The only review I've seen says it does in a big way:
http://www.extremetech.com/article2/0,2845,2332522...

(I can't view the video you linked to here at work, but I assume it's not good)


RE: Available
By Reclaimer77 on 10/26/2009 4:34:49 PM , Rating: 2
I found a Generation 2 80gig on Amazon a few weeks ago, might wanna check there.

And I can tell all the naysayers with Raptors that they are living in denial. The overall system improvement gained by the Intel SSD's simply cannot be explained sufficiently with words. I'm living it, and I'm loving it.


RE: Available
By therealnickdanger on 10/26/2009 9:42:43 PM , Rating: 2
I finally got around to watching that video... they used the wrong kind of SSD in that review (slow Samsung), no wonder it didn't improve! I'm actually surprised that it wasn't slower...


RE: Available
By MindParadox on 10/26/2009 11:47:15 PM , Rating: 2
quote:
The only review I've seen says it does in a big way: http://www.extremetech.com/article2/0,2845,2332522...


only one problem, even in that article, it says that while there was SOME improvement, it didnt justify the 600 dollar or thereabouts cost!

specially for a maximum of 40% speed on installation/load on games that are ENTIRELY on the HDD (Demos and Indy developed games for example)

the problem with the PS3 is the abysmal read times from the Bluray drive, which is why the format hasnt gotten anymore popular for game creation companies(and why the Xbox360 doesnt require installations for multiplatform games, F.E.A.R.2 and Wolverine spring to mind as examples)


RE: Available
By Silver2k7 on 10/27/2009 4:06:32 AM , Rating: 2
"the problem with the PS3 is the abysmal read times from the Bluray drive"

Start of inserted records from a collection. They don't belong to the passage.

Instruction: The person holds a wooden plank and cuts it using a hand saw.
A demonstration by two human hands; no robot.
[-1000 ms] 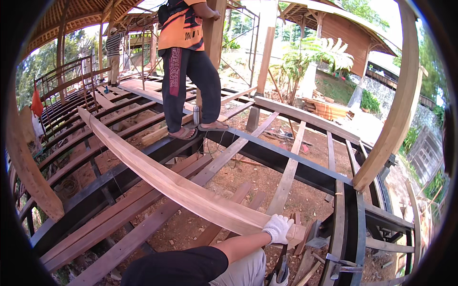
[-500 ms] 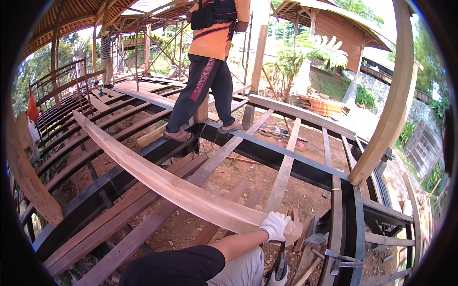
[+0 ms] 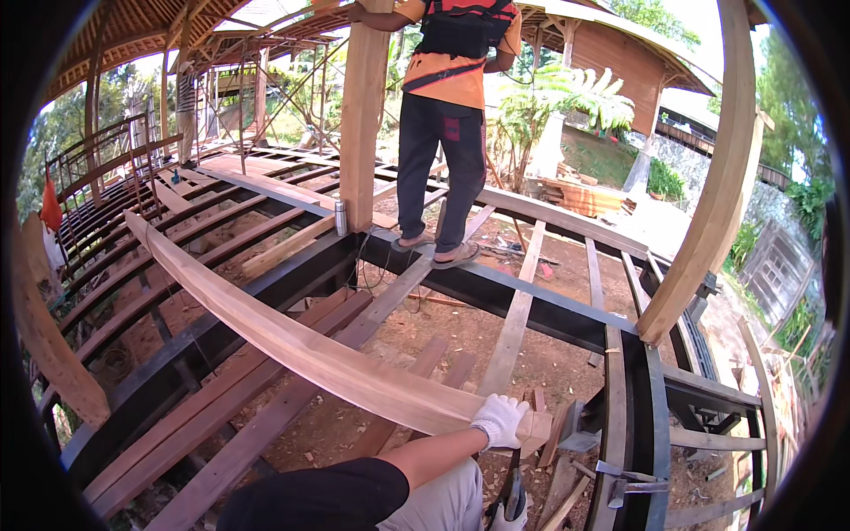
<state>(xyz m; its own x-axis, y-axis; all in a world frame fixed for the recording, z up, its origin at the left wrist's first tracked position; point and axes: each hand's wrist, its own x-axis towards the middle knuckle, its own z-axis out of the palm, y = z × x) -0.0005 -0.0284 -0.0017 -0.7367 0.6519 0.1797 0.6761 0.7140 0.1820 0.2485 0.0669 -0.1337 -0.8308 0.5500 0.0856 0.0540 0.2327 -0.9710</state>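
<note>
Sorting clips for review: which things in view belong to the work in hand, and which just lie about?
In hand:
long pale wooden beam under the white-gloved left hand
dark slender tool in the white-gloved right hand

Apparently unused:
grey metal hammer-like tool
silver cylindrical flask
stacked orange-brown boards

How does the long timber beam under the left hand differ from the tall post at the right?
The beam slants low over the black framework, while the post rises tall from it. The left hand is on the beam's near end; no hand touches the post. Both are light-brown wood.
</note>
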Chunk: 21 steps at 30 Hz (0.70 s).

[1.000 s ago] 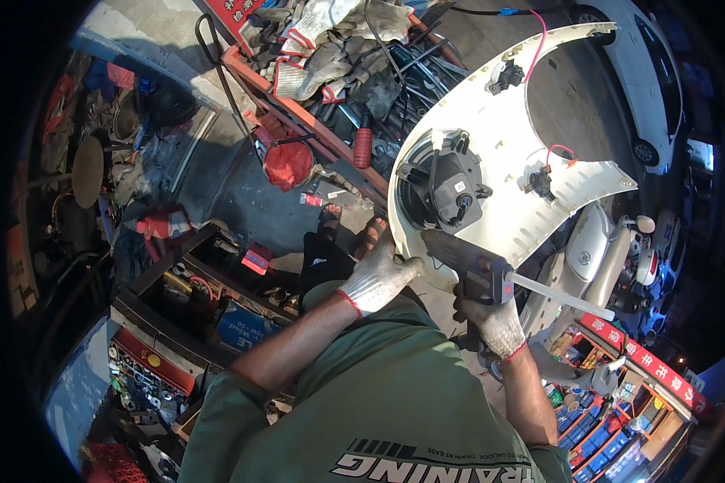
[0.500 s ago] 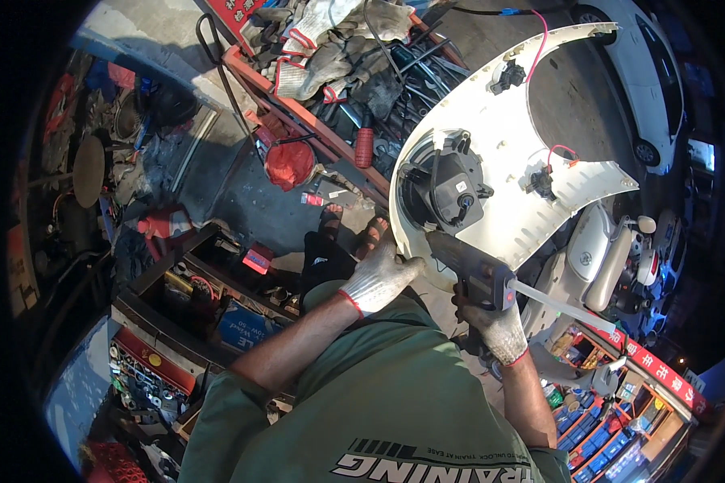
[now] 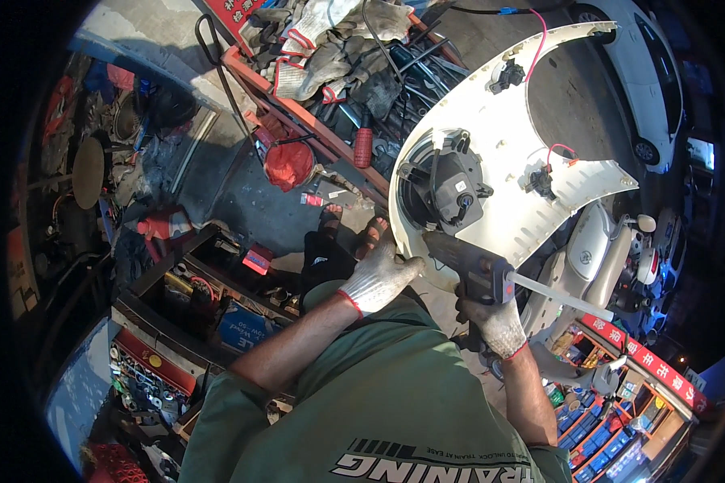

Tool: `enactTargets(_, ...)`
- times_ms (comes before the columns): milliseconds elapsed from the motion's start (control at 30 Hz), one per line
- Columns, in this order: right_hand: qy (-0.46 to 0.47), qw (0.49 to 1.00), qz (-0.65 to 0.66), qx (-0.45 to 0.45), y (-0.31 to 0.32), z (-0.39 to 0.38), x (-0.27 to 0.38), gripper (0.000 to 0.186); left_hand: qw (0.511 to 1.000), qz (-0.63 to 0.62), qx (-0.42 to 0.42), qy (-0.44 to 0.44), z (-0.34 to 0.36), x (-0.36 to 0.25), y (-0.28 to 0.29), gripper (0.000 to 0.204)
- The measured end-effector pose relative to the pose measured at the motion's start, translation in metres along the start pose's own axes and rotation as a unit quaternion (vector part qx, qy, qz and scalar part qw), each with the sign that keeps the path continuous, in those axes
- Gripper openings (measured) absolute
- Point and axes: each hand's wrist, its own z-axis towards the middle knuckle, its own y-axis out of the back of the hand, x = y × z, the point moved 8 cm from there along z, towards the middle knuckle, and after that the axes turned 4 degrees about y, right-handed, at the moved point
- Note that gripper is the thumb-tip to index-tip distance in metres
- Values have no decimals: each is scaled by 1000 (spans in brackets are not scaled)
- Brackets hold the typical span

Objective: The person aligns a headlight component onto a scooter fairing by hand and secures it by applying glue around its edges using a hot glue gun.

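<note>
A cream-white scooter body panel [image 3: 503, 213] stands in front of me, its hollow inner side facing up. A round black headlight housing [image 3: 457, 193] is set into its left part. My left hand [image 3: 381, 278], in a white knit glove with a red cuff, grips the panel's near left edge, with some fingers hidden behind it. My right hand [image 3: 498, 324], gloved too, is closed around the handle of a dark glue gun [image 3: 475, 270]. A translucent glue stick [image 3: 560, 296] juts from the gun's back. The gun's nose lies over the panel's near edge, just below the housing; its tip is hard to make out.
Beyond the panel's left side stands an orange-framed bin [image 3: 298, 109] heaped with gloves and tools. A dark open toolbox [image 3: 185, 278] sits at left. Parked scooters [image 3: 592, 249] stand at right, near a parts rack [image 3: 612, 419]. Wires [image 3: 544, 48] hang on the panel.
The glue gun has tilted slightly, and the rear end of its glue stick sits a little higher. My left hand and the panel hold still.
</note>
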Motion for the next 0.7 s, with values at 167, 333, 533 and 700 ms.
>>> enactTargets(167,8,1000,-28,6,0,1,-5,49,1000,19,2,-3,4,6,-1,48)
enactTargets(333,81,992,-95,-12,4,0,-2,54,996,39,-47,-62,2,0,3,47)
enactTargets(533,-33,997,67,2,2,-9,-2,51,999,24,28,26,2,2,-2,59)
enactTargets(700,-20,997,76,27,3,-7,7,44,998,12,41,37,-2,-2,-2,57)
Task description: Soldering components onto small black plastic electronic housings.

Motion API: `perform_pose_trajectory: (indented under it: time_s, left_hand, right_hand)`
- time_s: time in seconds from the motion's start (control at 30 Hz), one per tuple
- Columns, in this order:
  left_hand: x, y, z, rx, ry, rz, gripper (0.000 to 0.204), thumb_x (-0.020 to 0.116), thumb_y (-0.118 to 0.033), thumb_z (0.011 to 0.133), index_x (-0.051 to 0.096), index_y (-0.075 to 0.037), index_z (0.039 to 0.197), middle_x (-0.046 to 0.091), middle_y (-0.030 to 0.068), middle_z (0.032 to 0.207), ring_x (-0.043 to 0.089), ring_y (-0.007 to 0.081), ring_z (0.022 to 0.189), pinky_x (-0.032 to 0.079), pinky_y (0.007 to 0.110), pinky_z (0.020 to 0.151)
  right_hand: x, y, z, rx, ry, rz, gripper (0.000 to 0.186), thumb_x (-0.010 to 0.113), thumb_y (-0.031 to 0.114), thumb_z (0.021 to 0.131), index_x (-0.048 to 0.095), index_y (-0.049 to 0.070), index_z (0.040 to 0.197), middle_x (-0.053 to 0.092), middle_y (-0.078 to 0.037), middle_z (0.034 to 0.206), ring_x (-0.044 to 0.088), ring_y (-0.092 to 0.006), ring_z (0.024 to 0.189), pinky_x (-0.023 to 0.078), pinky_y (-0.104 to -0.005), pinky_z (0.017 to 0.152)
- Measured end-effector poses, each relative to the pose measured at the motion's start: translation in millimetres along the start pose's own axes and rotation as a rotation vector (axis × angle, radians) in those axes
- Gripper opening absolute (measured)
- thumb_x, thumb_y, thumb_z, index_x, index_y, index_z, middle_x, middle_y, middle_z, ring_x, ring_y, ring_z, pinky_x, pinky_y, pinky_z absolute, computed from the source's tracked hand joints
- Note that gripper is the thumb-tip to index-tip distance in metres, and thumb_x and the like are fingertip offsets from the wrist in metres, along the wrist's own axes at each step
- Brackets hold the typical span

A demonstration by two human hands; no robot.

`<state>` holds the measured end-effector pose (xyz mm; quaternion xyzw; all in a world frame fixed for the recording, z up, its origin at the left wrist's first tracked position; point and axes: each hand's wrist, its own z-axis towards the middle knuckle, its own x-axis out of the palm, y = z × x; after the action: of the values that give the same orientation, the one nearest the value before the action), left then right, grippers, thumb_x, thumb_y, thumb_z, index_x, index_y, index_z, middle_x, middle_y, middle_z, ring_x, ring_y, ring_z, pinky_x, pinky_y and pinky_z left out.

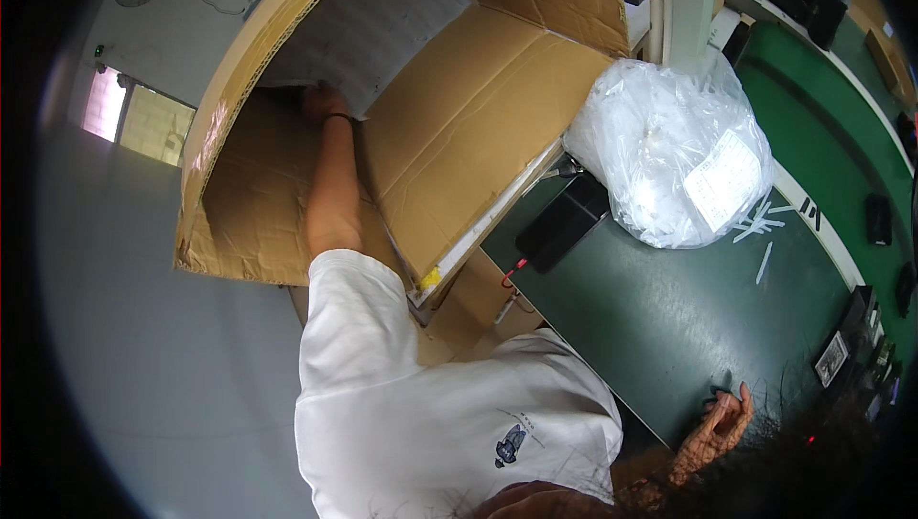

Well now the first 12x blu-ray burners have arrived on the market. I guess you wont find them in a ps3.. maybe the new slim PS3 have a better reader ??

When the prices go down we might start to see an adoption
of the bluray standard on the PC.


RE: Available
By someguy123 on 10/27/2009 4:58:31 AM , Rating: 2
the read difference is negligible. the 360's DVDs read faster than the ps3 on their outer edges, but slower than the ps3 as you move in, while the ps3's bluray maintains speed across the entire disc. with dual layer DVDs the read speed is actually a little slower than the ps3's bluray. the reason why games on the 360 don't have forced installations is because microsoft does not allow developers to force installations, something that Carmack complained about when making their latest Rage engine.

http://forum.beyond3d.com/showthread.php?t=42157

not sure what you mean by the "format hasn't gotten anymore popular", since you basically have to put your game on bluray if you make a ps3 game. i'm assuming you mean it hasn't gotten popular on PC....but the reason for that should be obvious.


RE: Available
By CommodoreVic20 on 10/27/2009 8:30:35 AM , Rating: 2
I just purchased my first SSD, a corsair 128GB from NewEgg. Man is it FAST. I mean people who haven't experienced an SSD have no idea. When I say FAST I mean its incredible! I would say its like going from dial-up to a cable modem difference.